After her case, the courts took a much more understanding view of women who had killed their husbands or partners, and following further campaigns by the Women for Justice and the Southall Black Sisters, there were several high-profile releases, all of them white women.
Other important roles in the film have gone to Miranda Richardson, whose character befriends Ahluwalia in prison, and Robbie Coltrane as the Queen’s Counsel who takes up the legal fight on her behalf.
Rahila Gupta, a member of the Southall Black Sisters who helped Ahluwalia write her autobiography, Circle of Light, and has also co-written the screenplay for Provoked, said_ today: “The reason why Kiranjit’s case was a breakthrough was that it helped redefine the law on provocation. Before, even if there was a time lapse of two hours before the final act of killing, it was taken as a ‘cooling off’ period. Later, the courts judged that if a woman had suffered years of abuse, that was considered a ‘slow burn’ period.”

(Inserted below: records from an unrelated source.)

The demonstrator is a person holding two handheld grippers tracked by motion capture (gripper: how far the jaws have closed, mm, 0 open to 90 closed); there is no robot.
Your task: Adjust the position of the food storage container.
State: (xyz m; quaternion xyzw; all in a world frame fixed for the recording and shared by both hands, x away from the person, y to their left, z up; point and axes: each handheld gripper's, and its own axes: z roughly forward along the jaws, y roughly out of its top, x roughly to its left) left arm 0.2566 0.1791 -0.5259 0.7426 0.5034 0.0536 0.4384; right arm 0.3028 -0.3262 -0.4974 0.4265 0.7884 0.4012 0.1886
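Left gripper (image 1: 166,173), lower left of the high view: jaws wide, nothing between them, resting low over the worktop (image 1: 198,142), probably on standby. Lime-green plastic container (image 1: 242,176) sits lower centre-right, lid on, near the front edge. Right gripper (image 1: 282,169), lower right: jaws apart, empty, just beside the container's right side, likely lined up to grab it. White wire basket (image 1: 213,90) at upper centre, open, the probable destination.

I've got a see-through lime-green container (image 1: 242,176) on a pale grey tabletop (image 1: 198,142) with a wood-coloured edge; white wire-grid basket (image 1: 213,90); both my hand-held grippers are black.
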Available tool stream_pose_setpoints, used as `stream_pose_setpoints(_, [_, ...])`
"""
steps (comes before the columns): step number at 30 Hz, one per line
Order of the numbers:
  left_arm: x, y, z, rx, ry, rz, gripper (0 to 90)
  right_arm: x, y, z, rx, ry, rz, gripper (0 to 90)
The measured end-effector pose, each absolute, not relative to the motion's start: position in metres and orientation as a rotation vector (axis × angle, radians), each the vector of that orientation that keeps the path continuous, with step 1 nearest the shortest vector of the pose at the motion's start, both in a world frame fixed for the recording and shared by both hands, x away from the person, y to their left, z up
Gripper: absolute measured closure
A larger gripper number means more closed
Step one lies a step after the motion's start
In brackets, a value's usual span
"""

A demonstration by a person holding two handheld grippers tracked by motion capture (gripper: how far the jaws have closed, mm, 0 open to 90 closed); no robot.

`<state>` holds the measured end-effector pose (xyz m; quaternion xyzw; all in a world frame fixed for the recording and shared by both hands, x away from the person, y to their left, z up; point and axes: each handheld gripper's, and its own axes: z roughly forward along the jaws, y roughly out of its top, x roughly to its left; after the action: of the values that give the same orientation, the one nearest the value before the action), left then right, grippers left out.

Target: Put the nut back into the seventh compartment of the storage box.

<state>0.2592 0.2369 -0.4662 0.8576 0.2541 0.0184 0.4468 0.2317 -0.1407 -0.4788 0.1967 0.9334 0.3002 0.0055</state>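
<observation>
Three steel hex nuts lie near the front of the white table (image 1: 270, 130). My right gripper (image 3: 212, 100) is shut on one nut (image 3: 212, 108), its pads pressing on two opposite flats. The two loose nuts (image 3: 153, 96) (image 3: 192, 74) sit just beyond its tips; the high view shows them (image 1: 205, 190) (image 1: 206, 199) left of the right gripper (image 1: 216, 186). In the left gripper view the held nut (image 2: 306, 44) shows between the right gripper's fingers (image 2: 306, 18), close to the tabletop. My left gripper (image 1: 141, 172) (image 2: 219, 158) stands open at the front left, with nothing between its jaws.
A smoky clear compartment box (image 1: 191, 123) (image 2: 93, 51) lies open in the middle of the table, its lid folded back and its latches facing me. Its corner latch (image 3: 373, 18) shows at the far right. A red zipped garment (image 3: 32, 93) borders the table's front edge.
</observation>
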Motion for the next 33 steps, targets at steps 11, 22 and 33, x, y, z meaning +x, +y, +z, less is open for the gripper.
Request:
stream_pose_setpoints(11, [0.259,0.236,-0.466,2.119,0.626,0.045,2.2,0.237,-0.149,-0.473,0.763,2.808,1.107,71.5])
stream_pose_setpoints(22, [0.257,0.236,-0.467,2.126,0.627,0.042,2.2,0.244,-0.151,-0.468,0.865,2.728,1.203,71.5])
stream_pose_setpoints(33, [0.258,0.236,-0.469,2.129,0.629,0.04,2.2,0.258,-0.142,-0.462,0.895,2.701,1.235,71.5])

Mundhra added that he decided to make the film after reading one line in Circle of Light ? “On her first day in prison, she was asked, ‘How do you feel?’ She replied, ‘I feel free.’ ”
He also revealed that Aishwarya and Ahluwalia were allowed to meet ? the two women hugged each other ? only after the film had been shot.
Mundhra explained: “I wanted Aishwarya to get into the character’s inner self, not consciously or sub-consciously copy her mannerisms or hairstyle.”
Ahluwalia won’t be going to Cannes.
“She is attending a family wedding in Canada,” said Mundhra. “But she has said she will come to the UK premiere in August. I want the film released simultaneously in the UK and in India.”